Set the images aside and retype the whole listing exactly.

::: Data extract :::

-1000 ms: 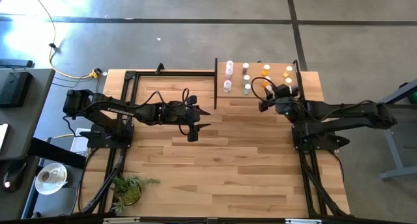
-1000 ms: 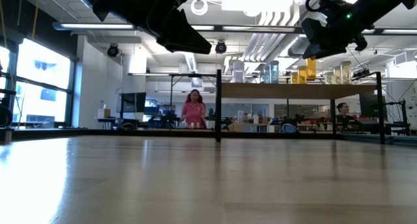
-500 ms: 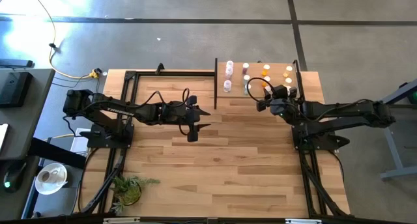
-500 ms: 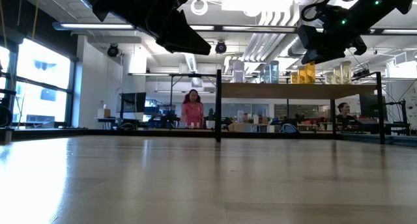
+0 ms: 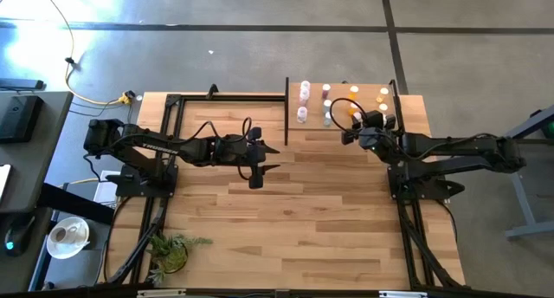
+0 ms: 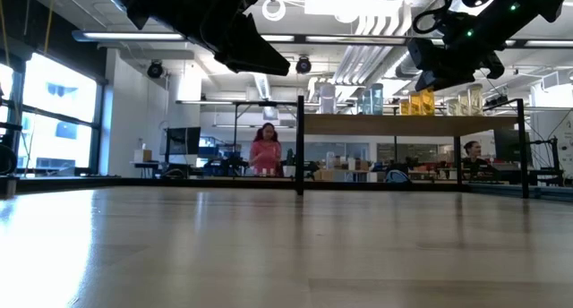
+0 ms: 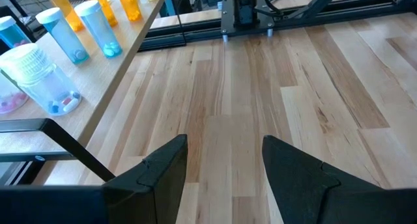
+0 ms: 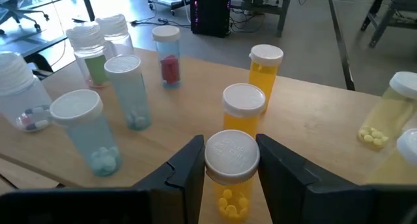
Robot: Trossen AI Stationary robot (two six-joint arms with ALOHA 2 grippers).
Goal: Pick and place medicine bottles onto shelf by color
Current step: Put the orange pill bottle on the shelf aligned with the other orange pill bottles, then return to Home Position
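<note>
orange bottle (image 8: pixel 230 185), white cap (image 8: pixel 232 154), light-wood shelf (image 8: pixel 313 129)

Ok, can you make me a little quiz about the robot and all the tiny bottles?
1. True or false: the left gripper holds a bottle.
2. What colour is the bottle between the right gripper's fingers: A blue, B orange, C pink?
3. Fill in: the bottles stand on the ____, not the bare tabletop.

Key: 1 false, it hangs open and empty over the tabletop. 2 B, an orange bottle with a white cap. 3 shelf.
</note>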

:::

■ **Written answer**:
-1000 ms: 
-1000 ms: 
-500 ms: 
-500 ms: 
+0 ms: 
+0 ms: 
+0 ms: 
+0 ms: 
Robot: Trossen AI Stationary robot (two six-joint arms with ALOHA 2 grippers).
Goal: Pick and place medicine bottles onto shelf by color
Current step: Put the orange pill bottle on the shelf aligned with the other orange pill bottles, then return to Home Position
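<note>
orange bottle (image 8: pixel 230 185), white cap (image 8: pixel 232 154), light-wood shelf (image 8: pixel 313 129)

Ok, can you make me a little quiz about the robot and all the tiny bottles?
1. True or false: the left gripper holds a bottle.
2. What colour is the bottle between the right gripper's fingers: A blue, B orange, C pink?
3. Fill in: the bottles stand on the ____, not the bare tabletop.

Key: 1 false, it hangs open and empty over the tabletop. 2 B, an orange bottle with a white cap. 3 shelf.
</note>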

This answer has been given in full.